§ AIM OF THE TASK
Show only those lines of the entries where the string "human" is found.

§ RECORDS FOR PROCESSING
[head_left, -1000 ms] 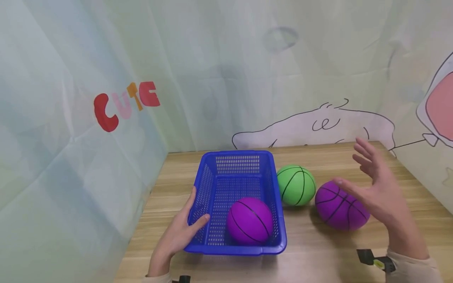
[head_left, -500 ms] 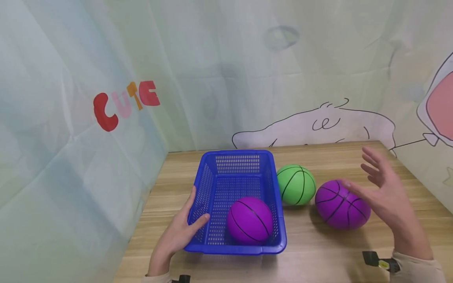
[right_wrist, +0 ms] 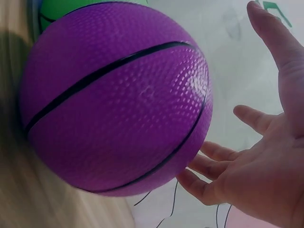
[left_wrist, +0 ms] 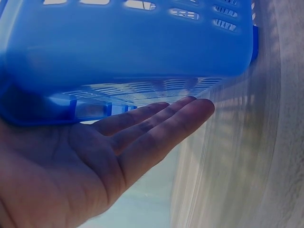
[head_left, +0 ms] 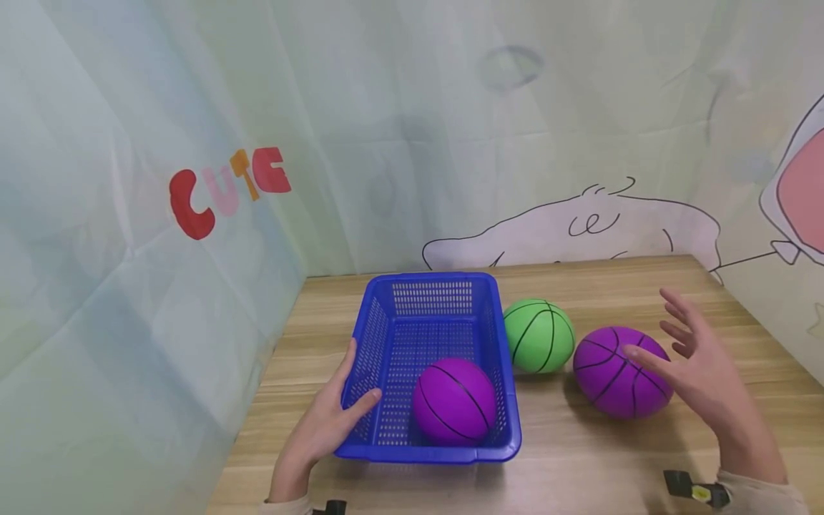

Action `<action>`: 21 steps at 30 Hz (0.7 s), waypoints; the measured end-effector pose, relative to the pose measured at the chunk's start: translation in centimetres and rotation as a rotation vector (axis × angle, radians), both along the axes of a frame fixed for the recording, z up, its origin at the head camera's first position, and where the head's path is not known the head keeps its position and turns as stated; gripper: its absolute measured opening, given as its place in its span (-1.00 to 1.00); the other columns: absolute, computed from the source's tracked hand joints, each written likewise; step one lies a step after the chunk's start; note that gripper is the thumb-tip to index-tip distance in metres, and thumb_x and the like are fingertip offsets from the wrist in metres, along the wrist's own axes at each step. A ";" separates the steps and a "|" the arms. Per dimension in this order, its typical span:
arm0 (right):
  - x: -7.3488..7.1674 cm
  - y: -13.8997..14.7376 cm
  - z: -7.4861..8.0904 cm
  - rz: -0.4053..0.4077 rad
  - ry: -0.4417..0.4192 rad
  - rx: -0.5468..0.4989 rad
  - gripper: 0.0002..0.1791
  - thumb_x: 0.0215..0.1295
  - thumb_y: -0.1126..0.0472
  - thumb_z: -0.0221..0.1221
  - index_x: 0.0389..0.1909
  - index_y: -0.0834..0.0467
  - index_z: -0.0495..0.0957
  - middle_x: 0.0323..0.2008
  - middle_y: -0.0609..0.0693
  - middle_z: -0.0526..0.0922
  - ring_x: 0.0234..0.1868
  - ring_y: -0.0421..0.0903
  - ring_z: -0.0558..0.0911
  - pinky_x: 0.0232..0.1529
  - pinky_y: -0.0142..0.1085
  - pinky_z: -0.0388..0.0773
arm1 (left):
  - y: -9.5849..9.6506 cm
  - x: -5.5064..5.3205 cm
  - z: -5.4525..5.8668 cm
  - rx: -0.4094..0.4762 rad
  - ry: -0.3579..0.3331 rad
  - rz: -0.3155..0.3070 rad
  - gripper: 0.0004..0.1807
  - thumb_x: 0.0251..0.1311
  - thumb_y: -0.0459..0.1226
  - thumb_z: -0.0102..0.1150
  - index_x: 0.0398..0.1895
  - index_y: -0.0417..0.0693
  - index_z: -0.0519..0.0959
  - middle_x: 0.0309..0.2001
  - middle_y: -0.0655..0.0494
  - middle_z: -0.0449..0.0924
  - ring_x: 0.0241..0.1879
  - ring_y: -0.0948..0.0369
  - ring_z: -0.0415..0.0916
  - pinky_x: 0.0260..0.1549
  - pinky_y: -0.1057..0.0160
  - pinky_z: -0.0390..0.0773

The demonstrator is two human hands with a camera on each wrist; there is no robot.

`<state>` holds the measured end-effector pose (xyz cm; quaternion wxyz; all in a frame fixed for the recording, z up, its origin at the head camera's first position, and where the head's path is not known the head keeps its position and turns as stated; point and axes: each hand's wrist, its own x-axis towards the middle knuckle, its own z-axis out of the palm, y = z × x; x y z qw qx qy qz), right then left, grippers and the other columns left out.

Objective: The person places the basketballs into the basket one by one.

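Right grip (head_left: 703, 375) is lowering, fingers spread, beside the purple ball (head_left: 611, 375) at right on the counter (head_left: 560, 447) — bringing it within reach — while left grip (head_left: 327, 420) is holding the basket (head_left: 412, 453) at left.

A perforated blue basket (head_left: 431, 343) stands open side up, a black-lined purple ball (head_left: 454, 402) in its near right corner. Right of the basket, a green ball (head_left: 539, 336); farther right, a second purple ball (head_left: 608, 378).
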<state>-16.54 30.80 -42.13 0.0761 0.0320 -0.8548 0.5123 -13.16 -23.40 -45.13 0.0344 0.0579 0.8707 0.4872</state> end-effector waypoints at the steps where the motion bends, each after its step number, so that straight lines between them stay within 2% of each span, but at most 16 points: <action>1: 0.1 0.1 -0.1 -0.002 -0.007 -0.005 0.27 0.46 0.11 0.50 0.86 -0.33 -0.23 0.79 0.40 -0.11 0.64 0.69 0.08 0.54 0.62 0.00 | 0.0 0.0 0.0 0.001 0.002 -0.001 0.07 0.63 0.09 0.24 0.89 0.12 -0.24 0.82 -0.20 -0.11 0.57 -0.34 0.38 0.52 -0.45 0.35; 4: 0.3 0.3 -0.4 -0.011 -0.028 -0.007 0.30 0.47 0.10 0.50 0.84 -0.40 -0.29 0.80 0.37 -0.19 0.65 0.67 0.07 0.54 0.59 0.06 | 0.0 0.0 0.0 0.000 0.007 -0.003 0.07 0.63 0.08 0.23 0.89 0.11 -0.24 0.82 -0.20 -0.12 0.58 -0.34 0.37 0.52 -0.45 0.34; 8: 0.4 0.3 -0.9 0.009 -0.035 -0.020 0.31 0.49 0.13 0.48 0.84 -0.40 -0.33 0.81 0.35 -0.25 0.67 0.64 0.05 0.55 0.55 0.06 | -0.1 0.0 0.1 -0.001 0.013 -0.006 0.07 0.63 0.07 0.23 0.88 0.10 -0.24 0.82 -0.20 -0.13 0.60 -0.34 0.33 0.54 -0.44 0.31; 16: 0.6 0.3 -2.3 0.026 -0.059 0.023 0.32 0.44 0.10 0.50 0.88 -0.17 -0.30 0.77 0.45 -0.12 0.60 0.70 0.14 0.33 0.71 0.25 | 0.0 0.0 0.1 -0.003 0.008 -0.001 0.06 0.63 0.07 0.24 0.89 0.11 -0.23 0.80 -0.22 -0.06 0.53 -0.32 0.45 0.49 -0.43 0.41; 20: 0.9 0.3 -3.0 0.020 -0.077 0.058 0.34 0.43 0.05 0.51 0.87 -0.20 -0.31 0.76 0.46 -0.06 0.59 0.65 0.19 0.30 0.60 0.42 | 0.0 0.1 0.1 0.000 0.003 -0.002 0.07 0.63 0.08 0.24 0.89 0.12 -0.23 0.81 -0.21 -0.07 0.53 -0.32 0.45 0.49 -0.44 0.40; 21: 1.0 0.3 -3.1 0.016 -0.080 0.068 0.34 0.43 0.03 0.52 0.87 -0.21 -0.32 0.75 0.46 -0.04 0.58 0.62 0.23 0.29 0.45 0.54 | 0.0 0.1 0.1 0.001 0.003 -0.001 0.07 0.63 0.08 0.24 0.89 0.13 -0.23 0.81 -0.21 -0.07 0.53 -0.32 0.44 0.49 -0.44 0.40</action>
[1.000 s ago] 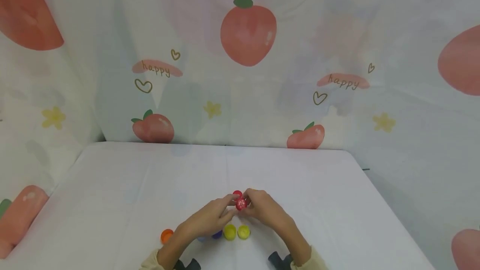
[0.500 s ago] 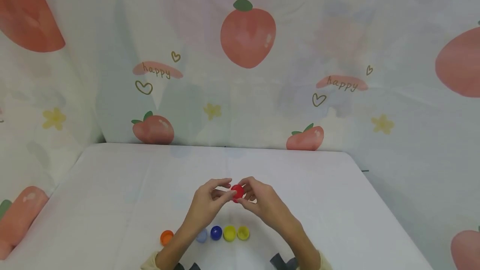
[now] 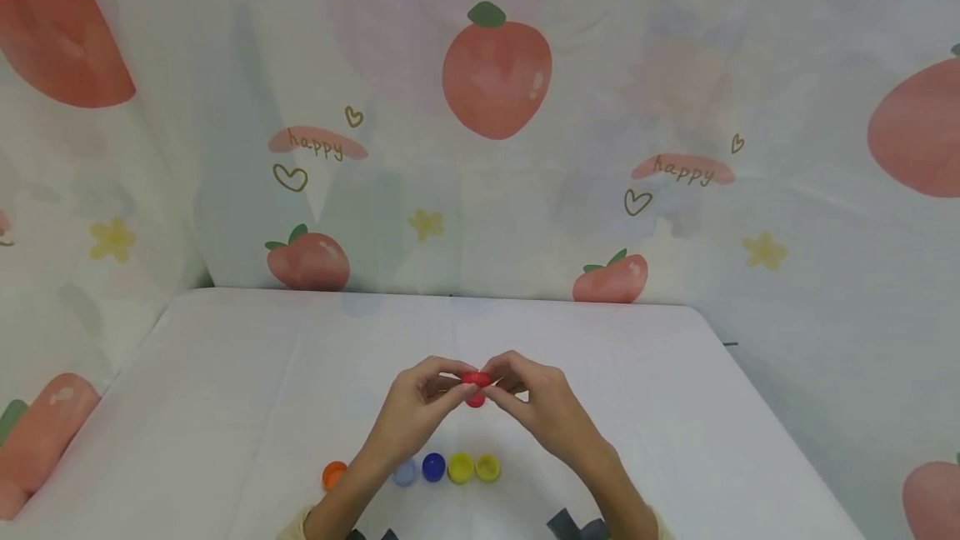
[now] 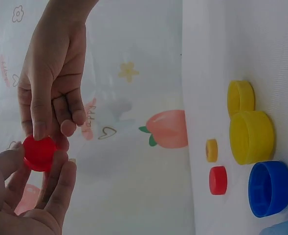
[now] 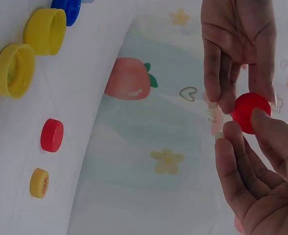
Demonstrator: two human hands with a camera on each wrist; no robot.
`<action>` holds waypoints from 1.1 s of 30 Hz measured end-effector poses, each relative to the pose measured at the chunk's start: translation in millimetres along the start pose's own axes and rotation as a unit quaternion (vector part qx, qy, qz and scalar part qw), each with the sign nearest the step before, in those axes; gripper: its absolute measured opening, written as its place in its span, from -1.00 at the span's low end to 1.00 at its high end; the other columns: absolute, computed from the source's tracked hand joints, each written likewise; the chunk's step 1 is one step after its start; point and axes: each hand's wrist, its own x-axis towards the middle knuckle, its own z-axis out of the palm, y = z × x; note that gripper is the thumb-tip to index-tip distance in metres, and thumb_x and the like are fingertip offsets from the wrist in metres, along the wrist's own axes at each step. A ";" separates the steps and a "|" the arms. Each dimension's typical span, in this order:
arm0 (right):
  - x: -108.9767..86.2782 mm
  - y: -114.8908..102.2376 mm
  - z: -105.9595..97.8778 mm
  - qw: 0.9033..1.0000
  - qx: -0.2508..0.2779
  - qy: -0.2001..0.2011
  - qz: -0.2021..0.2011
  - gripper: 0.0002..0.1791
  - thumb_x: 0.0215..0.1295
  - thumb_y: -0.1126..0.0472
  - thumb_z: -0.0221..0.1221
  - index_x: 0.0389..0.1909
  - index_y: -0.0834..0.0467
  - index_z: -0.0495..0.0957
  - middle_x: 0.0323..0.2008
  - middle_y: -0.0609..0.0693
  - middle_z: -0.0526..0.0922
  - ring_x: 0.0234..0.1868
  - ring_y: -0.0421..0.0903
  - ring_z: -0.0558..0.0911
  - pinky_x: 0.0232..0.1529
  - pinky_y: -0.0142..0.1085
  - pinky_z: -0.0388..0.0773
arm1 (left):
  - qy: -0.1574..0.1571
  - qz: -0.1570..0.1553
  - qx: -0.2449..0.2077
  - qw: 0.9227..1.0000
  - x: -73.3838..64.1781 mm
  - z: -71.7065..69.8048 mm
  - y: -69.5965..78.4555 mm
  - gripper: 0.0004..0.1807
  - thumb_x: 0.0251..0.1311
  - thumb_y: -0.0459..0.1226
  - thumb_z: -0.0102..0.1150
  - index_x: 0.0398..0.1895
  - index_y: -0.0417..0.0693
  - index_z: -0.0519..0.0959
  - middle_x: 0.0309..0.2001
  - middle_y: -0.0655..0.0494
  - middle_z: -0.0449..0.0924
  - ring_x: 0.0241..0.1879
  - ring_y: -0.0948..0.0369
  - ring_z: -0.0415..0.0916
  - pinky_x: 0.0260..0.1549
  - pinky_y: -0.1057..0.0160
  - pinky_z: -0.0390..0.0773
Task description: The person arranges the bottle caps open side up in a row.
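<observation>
A red bottle cap point(image 3: 475, 377) is held up above the white table between both hands. My left hand point(image 3: 408, 407) pinches it from the left, thumb and fingertips at its edge. On the opposite side my right hand point(image 3: 547, 402) pinches it too; the right wrist view shows that thumb against the cap's flat face. A second red cap point(image 4: 218, 180) stands on the table below, partly behind the hands in the head view. Beside it lies a small yellow cap point(image 5: 39, 183) with faint reddish print.
Nearer the body runs a row of caps: orange point(image 3: 333, 475), a light blue cap point(image 3: 404, 472), a dark blue cap point(image 3: 433, 467) and two yellow caps, one larger point(image 3: 461, 467), one smaller point(image 3: 487, 467). The left forearm overlaps the row. Patterned cloth point(image 3: 495, 215) hangs behind the table point(image 3: 337, 340).
Both hands have risen from near the table with the red cap. Its white-marked face showed earlier and has turned out of the head view. The dark blue cap has come into fuller view.
</observation>
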 end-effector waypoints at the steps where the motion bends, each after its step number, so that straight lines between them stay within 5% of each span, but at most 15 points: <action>1: -0.8 -0.7 -1.5 1.000 0.000 -0.002 0.002 -0.76 0.13 0.31 0.31 -0.20 0.05 0.52 -0.34 -0.25 0.62 -0.35 -0.34 0.61 -0.23 -0.36 0.58 | -0.001 -0.001 -0.005 1.000 -0.2 0.4 1.2 -0.82 0.21 -0.23 0.21 -0.13 -0.04 0.60 -0.16 0.11 0.59 -0.21 0.17 0.63 -0.15 0.25 0.56; 11: -6.1 -1.7 -13.3 0.999 0.018 -0.043 -0.004 -0.79 0.15 0.27 0.30 -0.22 0.01 0.52 -0.30 -0.27 0.62 -0.32 -0.32 0.63 -0.18 -0.38 0.56 | -0.017 -0.001 -0.011 1.000 -5.6 2.9 31.7 -0.87 0.19 -0.45 0.18 -0.20 -0.27 0.59 -0.18 -0.05 0.56 -0.22 0.06 0.61 -0.15 0.26 0.56; 18: -3.4 -5.5 -20.7 0.997 0.017 -0.068 0.018 -0.85 0.19 0.19 0.28 -0.22 0.00 0.56 -0.27 -0.27 0.62 -0.27 -0.31 0.63 -0.18 -0.43 0.54 | -0.012 0.035 0.025 0.999 -6.5 3.2 42.2 -0.88 0.11 -0.47 0.24 -0.26 -0.27 0.62 -0.21 -0.03 0.57 -0.20 0.14 0.58 -0.14 0.22 0.56; 22: -4.3 -5.6 -22.6 0.995 0.012 -0.090 0.032 -0.81 0.19 0.19 0.28 -0.18 0.03 0.55 -0.26 -0.25 0.62 -0.28 -0.32 0.62 -0.16 -0.41 0.54 | -0.016 0.044 0.039 0.998 -6.8 5.3 40.1 -0.86 0.09 -0.48 0.25 -0.25 -0.27 0.62 -0.21 -0.04 0.58 -0.15 0.09 0.57 -0.11 0.17 0.55; 27: -6.1 -3.2 -23.3 0.992 0.005 -0.117 0.050 -0.66 0.19 0.20 0.29 -0.01 0.11 0.52 -0.24 -0.20 0.62 -0.29 -0.32 0.61 -0.16 -0.40 0.55 | -0.025 0.037 0.070 0.997 -5.2 6.7 12.5 -0.84 0.10 -0.38 0.30 -0.22 -0.11 0.64 -0.21 0.17 0.59 -0.10 0.20 0.56 -0.09 0.16 0.53; 33: -13.1 1.8 -25.0 0.984 -0.022 -0.159 0.072 -0.60 0.17 0.24 0.30 0.05 0.20 0.53 -0.26 -0.17 0.62 -0.30 -0.32 0.59 -0.19 -0.40 0.56 | -0.069 0.021 0.116 0.991 -7.3 10.3 -1.9 -0.78 0.17 -0.22 0.27 -0.12 -0.02 0.61 -0.16 0.28 0.60 -0.06 0.26 0.53 -0.03 0.18 0.50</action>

§ ANSWER TO THIS EXERCISE
The demonstrator is two human hands with a camera on each wrist; there is no robot.
Demonstrator: two human hands with a camera on each wrist; no robot.

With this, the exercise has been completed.